(ACTIVITY): Below are entries. Reproduce exactly the lines between the line holding "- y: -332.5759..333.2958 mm" and the line holding "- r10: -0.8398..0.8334", inclusive, and only those.

(DATA PROVIDED):
++++

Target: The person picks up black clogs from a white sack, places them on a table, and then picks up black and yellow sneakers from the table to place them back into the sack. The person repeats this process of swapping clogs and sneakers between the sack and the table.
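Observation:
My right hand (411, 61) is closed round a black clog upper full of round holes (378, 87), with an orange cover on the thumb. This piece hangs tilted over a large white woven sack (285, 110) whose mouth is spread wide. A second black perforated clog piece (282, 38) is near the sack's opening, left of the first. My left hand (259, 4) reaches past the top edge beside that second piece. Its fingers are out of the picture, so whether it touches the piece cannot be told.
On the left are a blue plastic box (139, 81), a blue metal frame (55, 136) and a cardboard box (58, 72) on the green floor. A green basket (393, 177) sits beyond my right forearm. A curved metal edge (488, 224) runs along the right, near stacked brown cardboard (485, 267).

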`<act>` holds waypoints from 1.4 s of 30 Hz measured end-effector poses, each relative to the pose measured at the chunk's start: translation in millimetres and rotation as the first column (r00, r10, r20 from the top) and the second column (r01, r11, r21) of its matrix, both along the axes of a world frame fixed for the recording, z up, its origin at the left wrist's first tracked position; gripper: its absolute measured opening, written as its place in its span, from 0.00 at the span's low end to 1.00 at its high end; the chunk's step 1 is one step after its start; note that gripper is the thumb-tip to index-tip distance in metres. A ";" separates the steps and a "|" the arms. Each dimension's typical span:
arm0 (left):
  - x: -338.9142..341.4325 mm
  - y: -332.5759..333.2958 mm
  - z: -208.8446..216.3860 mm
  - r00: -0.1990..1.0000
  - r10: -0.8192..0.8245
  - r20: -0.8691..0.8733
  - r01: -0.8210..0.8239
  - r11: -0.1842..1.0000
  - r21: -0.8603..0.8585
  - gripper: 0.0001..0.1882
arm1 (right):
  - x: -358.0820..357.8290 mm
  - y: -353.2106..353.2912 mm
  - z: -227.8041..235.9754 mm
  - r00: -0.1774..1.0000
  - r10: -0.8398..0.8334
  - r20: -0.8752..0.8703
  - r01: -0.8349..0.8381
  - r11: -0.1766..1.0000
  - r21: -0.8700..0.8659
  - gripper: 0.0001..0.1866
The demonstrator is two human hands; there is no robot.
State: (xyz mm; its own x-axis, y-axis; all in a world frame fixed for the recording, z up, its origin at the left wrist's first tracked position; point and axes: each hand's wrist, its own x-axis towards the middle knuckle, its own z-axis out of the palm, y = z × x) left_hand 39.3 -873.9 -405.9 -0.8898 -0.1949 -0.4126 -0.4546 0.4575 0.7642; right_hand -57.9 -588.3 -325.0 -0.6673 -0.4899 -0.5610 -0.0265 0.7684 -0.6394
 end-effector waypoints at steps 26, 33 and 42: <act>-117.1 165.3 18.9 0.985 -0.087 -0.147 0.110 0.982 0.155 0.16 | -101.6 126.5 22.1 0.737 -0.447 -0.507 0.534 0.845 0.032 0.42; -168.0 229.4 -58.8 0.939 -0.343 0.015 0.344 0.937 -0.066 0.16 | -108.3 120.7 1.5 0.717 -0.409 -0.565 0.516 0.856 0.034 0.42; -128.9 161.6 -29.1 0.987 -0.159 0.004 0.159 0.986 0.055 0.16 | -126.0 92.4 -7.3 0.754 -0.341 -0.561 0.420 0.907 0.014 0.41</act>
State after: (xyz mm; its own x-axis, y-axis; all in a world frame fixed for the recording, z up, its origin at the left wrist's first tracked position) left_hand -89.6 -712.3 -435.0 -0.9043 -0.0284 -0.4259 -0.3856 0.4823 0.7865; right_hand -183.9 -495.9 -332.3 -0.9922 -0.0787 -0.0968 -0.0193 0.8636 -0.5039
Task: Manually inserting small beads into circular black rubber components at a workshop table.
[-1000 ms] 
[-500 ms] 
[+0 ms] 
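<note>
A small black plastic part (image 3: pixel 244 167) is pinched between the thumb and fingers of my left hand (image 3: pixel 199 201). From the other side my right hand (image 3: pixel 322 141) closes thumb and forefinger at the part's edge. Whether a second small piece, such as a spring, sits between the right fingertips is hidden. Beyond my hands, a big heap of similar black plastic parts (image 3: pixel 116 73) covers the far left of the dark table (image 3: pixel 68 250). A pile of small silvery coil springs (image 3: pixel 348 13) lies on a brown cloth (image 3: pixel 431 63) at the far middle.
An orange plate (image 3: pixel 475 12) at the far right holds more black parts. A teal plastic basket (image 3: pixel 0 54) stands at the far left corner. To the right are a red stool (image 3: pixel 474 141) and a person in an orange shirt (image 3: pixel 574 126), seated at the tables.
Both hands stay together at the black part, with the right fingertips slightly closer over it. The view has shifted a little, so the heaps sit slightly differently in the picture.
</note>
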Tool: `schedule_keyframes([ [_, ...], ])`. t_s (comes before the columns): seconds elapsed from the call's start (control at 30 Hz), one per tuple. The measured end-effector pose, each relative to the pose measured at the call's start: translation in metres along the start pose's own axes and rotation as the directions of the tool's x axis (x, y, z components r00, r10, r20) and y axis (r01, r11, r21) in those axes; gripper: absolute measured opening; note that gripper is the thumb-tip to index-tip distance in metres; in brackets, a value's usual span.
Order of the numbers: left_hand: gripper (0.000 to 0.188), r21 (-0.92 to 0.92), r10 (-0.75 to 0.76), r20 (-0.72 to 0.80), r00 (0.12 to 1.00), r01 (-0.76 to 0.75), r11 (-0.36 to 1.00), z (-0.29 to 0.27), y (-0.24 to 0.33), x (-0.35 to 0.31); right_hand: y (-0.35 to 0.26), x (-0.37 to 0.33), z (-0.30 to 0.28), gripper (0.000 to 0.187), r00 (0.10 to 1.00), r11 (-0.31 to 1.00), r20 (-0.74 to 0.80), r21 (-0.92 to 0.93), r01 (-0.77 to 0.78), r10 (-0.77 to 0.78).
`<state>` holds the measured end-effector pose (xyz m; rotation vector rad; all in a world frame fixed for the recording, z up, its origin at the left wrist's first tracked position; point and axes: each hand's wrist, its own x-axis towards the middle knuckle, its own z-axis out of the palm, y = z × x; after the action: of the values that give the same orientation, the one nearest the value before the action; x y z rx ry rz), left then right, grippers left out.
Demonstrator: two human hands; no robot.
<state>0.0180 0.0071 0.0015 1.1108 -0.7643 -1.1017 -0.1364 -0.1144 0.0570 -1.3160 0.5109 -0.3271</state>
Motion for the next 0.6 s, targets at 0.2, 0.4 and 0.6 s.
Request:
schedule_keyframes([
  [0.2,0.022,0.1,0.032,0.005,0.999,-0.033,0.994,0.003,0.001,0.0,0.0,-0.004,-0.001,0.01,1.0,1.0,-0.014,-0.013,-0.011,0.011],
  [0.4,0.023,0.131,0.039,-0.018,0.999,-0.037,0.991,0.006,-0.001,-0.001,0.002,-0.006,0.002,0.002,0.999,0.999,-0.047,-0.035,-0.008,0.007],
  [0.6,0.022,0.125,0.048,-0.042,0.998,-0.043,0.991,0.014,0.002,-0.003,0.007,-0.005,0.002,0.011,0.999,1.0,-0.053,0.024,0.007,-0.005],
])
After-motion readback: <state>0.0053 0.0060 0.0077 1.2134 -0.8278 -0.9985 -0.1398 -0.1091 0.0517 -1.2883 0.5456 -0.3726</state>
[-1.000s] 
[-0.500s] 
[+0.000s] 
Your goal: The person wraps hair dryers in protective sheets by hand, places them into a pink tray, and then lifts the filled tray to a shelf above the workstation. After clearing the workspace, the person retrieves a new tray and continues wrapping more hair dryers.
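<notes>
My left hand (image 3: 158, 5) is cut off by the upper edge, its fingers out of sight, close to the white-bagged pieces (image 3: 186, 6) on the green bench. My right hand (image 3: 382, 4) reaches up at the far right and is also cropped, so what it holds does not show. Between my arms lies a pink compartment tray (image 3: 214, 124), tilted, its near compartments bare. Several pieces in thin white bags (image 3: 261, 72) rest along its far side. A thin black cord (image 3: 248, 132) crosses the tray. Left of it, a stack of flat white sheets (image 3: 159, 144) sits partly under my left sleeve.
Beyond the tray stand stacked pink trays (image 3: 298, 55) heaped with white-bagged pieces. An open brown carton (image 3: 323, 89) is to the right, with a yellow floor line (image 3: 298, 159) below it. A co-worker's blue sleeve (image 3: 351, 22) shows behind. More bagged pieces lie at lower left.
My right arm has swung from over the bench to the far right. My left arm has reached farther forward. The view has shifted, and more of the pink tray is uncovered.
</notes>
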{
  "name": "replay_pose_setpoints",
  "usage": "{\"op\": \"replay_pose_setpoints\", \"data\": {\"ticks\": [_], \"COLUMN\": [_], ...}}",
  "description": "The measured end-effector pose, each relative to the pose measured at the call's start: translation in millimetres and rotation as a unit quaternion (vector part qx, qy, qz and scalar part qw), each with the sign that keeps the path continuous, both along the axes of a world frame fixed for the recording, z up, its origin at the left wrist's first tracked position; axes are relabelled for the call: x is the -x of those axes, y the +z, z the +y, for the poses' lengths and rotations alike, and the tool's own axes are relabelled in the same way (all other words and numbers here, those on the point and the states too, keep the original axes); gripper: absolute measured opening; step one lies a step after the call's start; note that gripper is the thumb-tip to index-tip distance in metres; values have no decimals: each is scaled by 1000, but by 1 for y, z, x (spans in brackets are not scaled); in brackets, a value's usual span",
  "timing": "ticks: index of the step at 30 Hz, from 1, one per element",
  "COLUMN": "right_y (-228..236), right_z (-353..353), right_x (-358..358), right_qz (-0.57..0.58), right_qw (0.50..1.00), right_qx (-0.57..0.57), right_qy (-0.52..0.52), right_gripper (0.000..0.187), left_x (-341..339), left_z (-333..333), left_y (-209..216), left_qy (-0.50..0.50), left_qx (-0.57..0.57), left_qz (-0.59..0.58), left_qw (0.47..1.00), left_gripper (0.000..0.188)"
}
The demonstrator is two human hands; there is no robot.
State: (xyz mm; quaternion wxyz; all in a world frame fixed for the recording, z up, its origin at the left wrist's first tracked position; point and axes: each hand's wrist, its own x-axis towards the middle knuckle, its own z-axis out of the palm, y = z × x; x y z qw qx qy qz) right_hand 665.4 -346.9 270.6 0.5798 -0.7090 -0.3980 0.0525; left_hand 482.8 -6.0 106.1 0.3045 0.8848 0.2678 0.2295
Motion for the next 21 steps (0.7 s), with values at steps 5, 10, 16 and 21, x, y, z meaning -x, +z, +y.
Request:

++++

(WORKED SOLUTION):
  - y: -332.5759..333.2958 mm
  - z: -208.8446..216.3860 mm
  - r00: -0.1990..1.0000
  - r10: -0.8192..0.8245
  - r20: -0.8691..0.8733
  - r01: -0.8210..0.8239
  - r11: -0.1842..1.0000
  - r21: -0.8603..0.8585
  - gripper: 0.0001..0.1882
arm1 (right):
  - x: -358.0820..357.8290 mm
  - y: -353.2106..353.2912 mm
  - z: -227.8041..235.9754 mm
  - r00: -0.1774..1.0000
  - r10: -0.8398..0.8334

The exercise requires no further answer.